We summarize the facts from the limited record before the motion judge. Defendant HomeAdvisor, Inc. is an internet-based home improvement and maintenance referral service. Through its website, HomeAdvisor utilizes an online portal to provide consumers with "free referrals" for local third-party service providers. The consumer is not required to pay HomeAdvisor for its referral service; the fee is paid by the service providers, who have "register[ed] with HomeAdvisor and undergone an application and screening process." In April 2017, plaintiff Nancy Wollen consulted the HomeAdvisor website seeking referrals for a contractor to renovate the newly purchased Beachwood home she shared with her family. Plaintiff selected HomeAdvisor after viewing the company's "daily" commercials that "saturated" the market and were "very convincing." Plaintiff rhetorically stated, "why would you go anywhere [else] because these people check the [contractors'] references, they do the work. You don't have to do anything except call the people they send you."

According to HomeAdvisor's Senior Vice President of Software Development, Chris Kucharski, website users must first create an online account to submit a service request through the company's online portal. That process entails navigating multiple webpages. Screenshots of those webpages were annexed to Kucharski's certification.

Pertinent to plaintiff's service request, the initial six webpages sought information about the project, including its address, extent, and timing. To advance to each webpage, plaintiff was required to press the "Next" button. None of those six webpages referred the user to HomeAdvisor's separate terms and conditions webpage.

The top of the seventh and final webpage stated: "We have matching Home Renovation Contactors in your area! Get quotes from up to [four] prescreened pros now." Those statements were followed by fill-in-the-blank fields for the user's name, telephone number, and email address in the middle of the page. The user then encountered an optional check box preceding the statement, "Yes, I would like free project cost information." An orange button, entitled, "View Matching Pros" was situated under that statement, immediately followed by a single line of text, providing: "By submitting this request, you are agreeing to our Terms & Conditions." A reproduction of the seventh webpage appears below:According to Kucharski, "HomeAdvisor's website will not allow the submission of a service request unless the consumer or homeowner affirmatively clicks the [View Matching Pros] submit button, indicating that he or she agrees to the [t]erms and [c]onditions." It is undisputed that the phrase, "Terms & Conditions" was offset in blue font and acted as a hyperlink to a separate seven-page document, entitled "HomeAdvisor Terms and Conditions." The hyperlinked text did not contain any other explanatory terms, such as "Click Here to Accept [or Acknowledge, or Read, or View] the Terms & Conditions." Nor was the font of the phrase, "Terms & Conditions" underlined, bolded, or enlarged.
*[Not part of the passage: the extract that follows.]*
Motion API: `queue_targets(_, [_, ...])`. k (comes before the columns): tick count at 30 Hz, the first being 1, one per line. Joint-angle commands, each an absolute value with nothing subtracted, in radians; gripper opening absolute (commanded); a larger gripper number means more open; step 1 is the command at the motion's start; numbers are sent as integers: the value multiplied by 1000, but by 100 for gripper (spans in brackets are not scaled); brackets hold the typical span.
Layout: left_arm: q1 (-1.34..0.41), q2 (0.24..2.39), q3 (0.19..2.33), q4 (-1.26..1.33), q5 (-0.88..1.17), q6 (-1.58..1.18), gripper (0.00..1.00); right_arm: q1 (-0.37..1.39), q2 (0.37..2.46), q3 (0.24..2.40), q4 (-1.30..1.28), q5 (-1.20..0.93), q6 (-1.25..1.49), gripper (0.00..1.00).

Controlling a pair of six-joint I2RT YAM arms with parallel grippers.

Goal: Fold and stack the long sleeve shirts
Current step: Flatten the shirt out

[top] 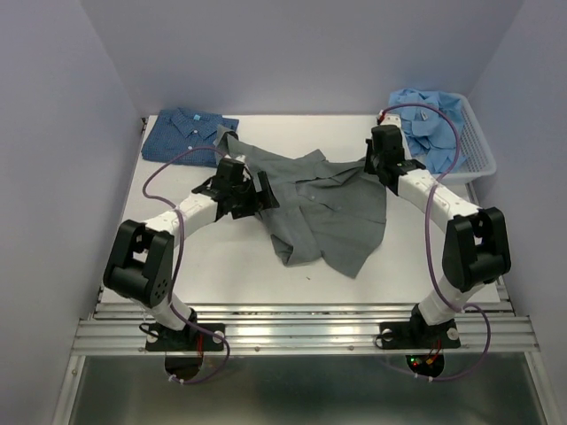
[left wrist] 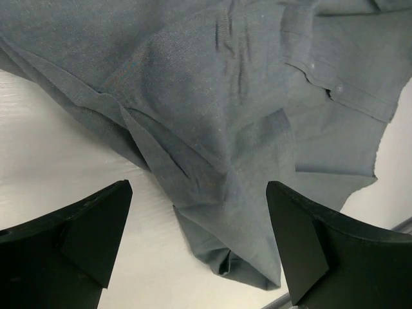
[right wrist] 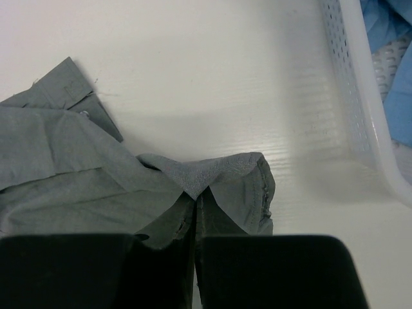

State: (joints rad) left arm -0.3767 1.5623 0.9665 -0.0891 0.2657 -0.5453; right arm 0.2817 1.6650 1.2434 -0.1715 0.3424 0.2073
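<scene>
The grey shirt [top: 323,208] lies rumpled and half spread on the middle of the table [top: 204,266]; my right gripper [right wrist: 195,241] is closed on a bunched fold at its edge, near the basket [right wrist: 360,116]; my left gripper [left wrist: 196,190] hangs wide apart over the cloth, holding nothing. The shirt looks light, limp and quick to crease; I judge it will sag and drag, so the doubled hem corners or seams are the best hold. The dark blue shirt [top: 188,133] sits folded at the far left corner.

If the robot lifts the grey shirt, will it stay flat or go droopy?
Probably droopy: the grey shirt lies in soft wrinkles. It bunches where the right gripper pinches it, so it likely sags. Looks thin, probably light.
</scene>
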Motion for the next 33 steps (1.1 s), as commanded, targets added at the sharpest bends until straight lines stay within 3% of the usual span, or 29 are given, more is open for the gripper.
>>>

Kucharski further certified: "All services provided to consumers by HomeAdvisor are provided pursuant to the [t]erms and [c]onditions set forth in a written online agreement." Containing eighteen paragraphs, the text of that "agreement" appears in smaller font than that of the seven webpages the user must navigate through before accessing it. Set forth on the final two pages of the HomeAdvisor Terms and Conditions webpage, the mandatory arbitration clause provided:

One day before plaintiff's deposition, Home Advisor made certain revisions to its terms and conditions, including revising the font to a larger size and including the following advisory: "IMPORTANT: PLEASE REVIEW THIS AGREEMENT CAREFULLY. IN PARTICULAR, PLEASE REVIEW THE MUTUAL ARBITRATION PROVISION IN SECTION 19."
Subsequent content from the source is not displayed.